Moderato ottimismo, ma senza dare nulla per scontato e soprattutto ricordando bene che il capitolo doloroso dell’agibilità politica deve ancora essere aperto. Ma, pur con tutte le mani avanti del caso, nessuno nega che ieri sera in casa Berlusconi il clima fosse lievemente più disteso. Lo spettro degli arresti domiciliari ha accompagnato il condannato per tutti gli ultimi mesi. Un po’ c’è ancora, ma il parere del Pg Lamanna favorevole alla concessione dell’affidamento in prova ai servizi sociali è un’ipoteca pesante sulla cancellazione dell’ipotesi più temuta. Per la certezza ci vorrà del tempo, dai 5 ai 15 giorni. Allora si scoprirà non solo di quanta libertà personale ma anche di quale agibilità politica disporrà il capo di Forza Italia nei prossimi mesi.

Il consigliere Toti, che ormai fa anche le funzioni di portavoce, giura che il capo è fiducioso e «chi parla di un presidente abbattuto e di un partito ripiegato su se stesso si sbaglia di grosso». Insiste sulla necessità di lasciare al presidente la famosa agibilità. Altri forzisti usano toni molto diversi. A Maria Stella Gelmini, per esempio, l’ombra di un sorriso non gliela strappi neanche con le tenaglie: «Comunque vada a finire è una giornata infausta per la democrazia». E Brunetta già paragona il futuro affidato al premio nobel Aung San Suu Kyi, anche lei chiusa in casa, non per evasione fiscale ma per dissenso politico, ma è un particolare: «Anche Berlusconi è un simbolo, e i simboli non si imbavagliano».

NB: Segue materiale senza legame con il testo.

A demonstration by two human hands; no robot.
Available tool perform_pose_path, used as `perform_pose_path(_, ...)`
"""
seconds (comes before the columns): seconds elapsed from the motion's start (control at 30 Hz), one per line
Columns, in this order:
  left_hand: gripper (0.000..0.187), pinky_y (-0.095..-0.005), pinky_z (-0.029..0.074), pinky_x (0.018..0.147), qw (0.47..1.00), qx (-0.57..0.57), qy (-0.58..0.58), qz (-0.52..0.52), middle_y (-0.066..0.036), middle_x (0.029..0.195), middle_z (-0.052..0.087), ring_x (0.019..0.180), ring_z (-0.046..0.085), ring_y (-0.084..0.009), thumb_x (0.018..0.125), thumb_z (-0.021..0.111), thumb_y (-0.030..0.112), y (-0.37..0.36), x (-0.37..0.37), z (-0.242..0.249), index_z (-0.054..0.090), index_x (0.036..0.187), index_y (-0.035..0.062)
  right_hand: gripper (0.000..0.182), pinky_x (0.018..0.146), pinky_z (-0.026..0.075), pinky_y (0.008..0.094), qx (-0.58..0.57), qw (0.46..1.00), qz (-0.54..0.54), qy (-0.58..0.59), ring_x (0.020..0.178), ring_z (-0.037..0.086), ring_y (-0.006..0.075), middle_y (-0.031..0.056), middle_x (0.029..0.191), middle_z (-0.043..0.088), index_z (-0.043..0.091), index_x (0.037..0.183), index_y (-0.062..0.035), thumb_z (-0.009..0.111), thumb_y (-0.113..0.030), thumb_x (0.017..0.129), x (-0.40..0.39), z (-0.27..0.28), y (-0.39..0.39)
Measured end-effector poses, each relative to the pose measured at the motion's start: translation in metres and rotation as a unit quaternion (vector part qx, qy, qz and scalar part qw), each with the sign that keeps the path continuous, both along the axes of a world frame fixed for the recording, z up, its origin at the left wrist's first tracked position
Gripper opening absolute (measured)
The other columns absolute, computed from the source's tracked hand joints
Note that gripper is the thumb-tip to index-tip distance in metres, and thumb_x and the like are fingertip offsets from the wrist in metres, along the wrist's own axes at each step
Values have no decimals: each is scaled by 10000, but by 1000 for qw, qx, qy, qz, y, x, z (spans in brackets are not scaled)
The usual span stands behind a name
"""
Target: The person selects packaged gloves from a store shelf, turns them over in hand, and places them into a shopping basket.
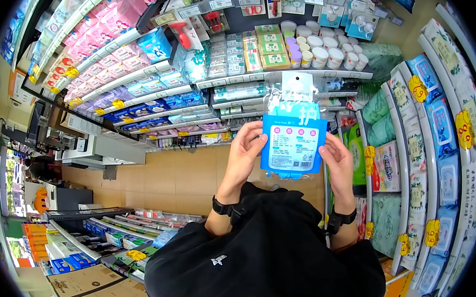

Un certo scarto tra il punto di vista del diretto interessato e quello degli adepti si coglie al volo. Il primo, come è umano che sia, è interessato prima di tutto alla sua sorte personale. Per gli altri un Berlusconi magari senza troppe costrizioni, ma tagliato fuori dalla politica, significherebbe la rotta definitiva. La faccenda, però, non è delicata solo per gli azzurri. Lo è, pur se in misura diversa, anche per Matteo Renzi. Il premier sa bene che l’intesa (peraltro traballante) con il condannatissimo è impopolare presso una parte della sua base elettorale. Quindi procede con i piedi di piombo: «Le questioni di giustizia attengono alla giustizia». Massima separazione, insomma, tra il Berlusconi politico e il Berlusconi condannato, anche se è il contrario esatto di quel che il medesimo vorrebbe.

Renzi è prudente anche per quanto riguarda il fantomatico secondo incontro: «Non è previsto. Se ci sarà ve lo faremo sapere. Nel caso immagino sarà a palazzo Chigi, o al Nazareno». Per la verità, le voci che ieri giravano nei circoli azzurri e in quelli fiorentini parlavano invece di un appuntamento già preso, addirittura per oggi. Che la voce trovi conferma è improbabile ma non impossibile. In fondo da giorni il braccio di ferro tra i due è proprio sul diverso grado di clamore che vorrebbero dare al lieto evento, col sindaco arroccato nella richiesta di un vertice quanto più nascosto possibile. Dato il modus operandi dell’uomo, l’eventuale depistaggio ci starebbe tutto.

Ma che l’incontro si svolga oggi, domani o la settimana prossima, quel che andrà a chiedere Berlusconi, salvo ripensamenti, è già noto: modifiche alla riforma del Senato tali da farlo apparire protagonista e non comprimario, ma senza insistere sull’ineleggibilità che Verdini e i suoi considerano nefasta almeno quanto l’amico Matteo. In compenso l’ex cav dovrebbe insistere sulla richiesta di calendarizzare subito il voto del Senato sull’Italicum («non lo chiediamo per noi ma per la legge stessa – dice il presidente della commissione affari costituzionali della camera, Sisto – con le divisioni che ci sono nel Pd posporlo vuol dire metterlo in naftalina») e quello potrebbe rivelarsi uno scoglio difficile da superare.

La vittoria di Verdini nell’insolita veste di colomba, al momento, è più apparente che reale. Tra i senatori serpeggia un dissenso che potrebbe trasformarsi in rivolta. Minzolini ha raccolto 37 firme in calce al suo ddl, che lascia al Senato elettivo competenze decisionali su materie chiave come la giustizia. Probabilmente qualcuno si sfilerà, ma qualcun altro dovrebbe aggiungersi. Una proposta in dissenso con quella di Renzi è stata presentata anche dalla senatrice Casellati, che tra gli azzurri di palazzo Madama è non poco influente. Con Berlusconi quasi fuori gioco e magari con un risultato choc alle europee alle spalle, non è escluso che per i forzisti il voto sul Senato si trasformi, come dice uno di loro, nel momento deflagrante del «liberi tutti».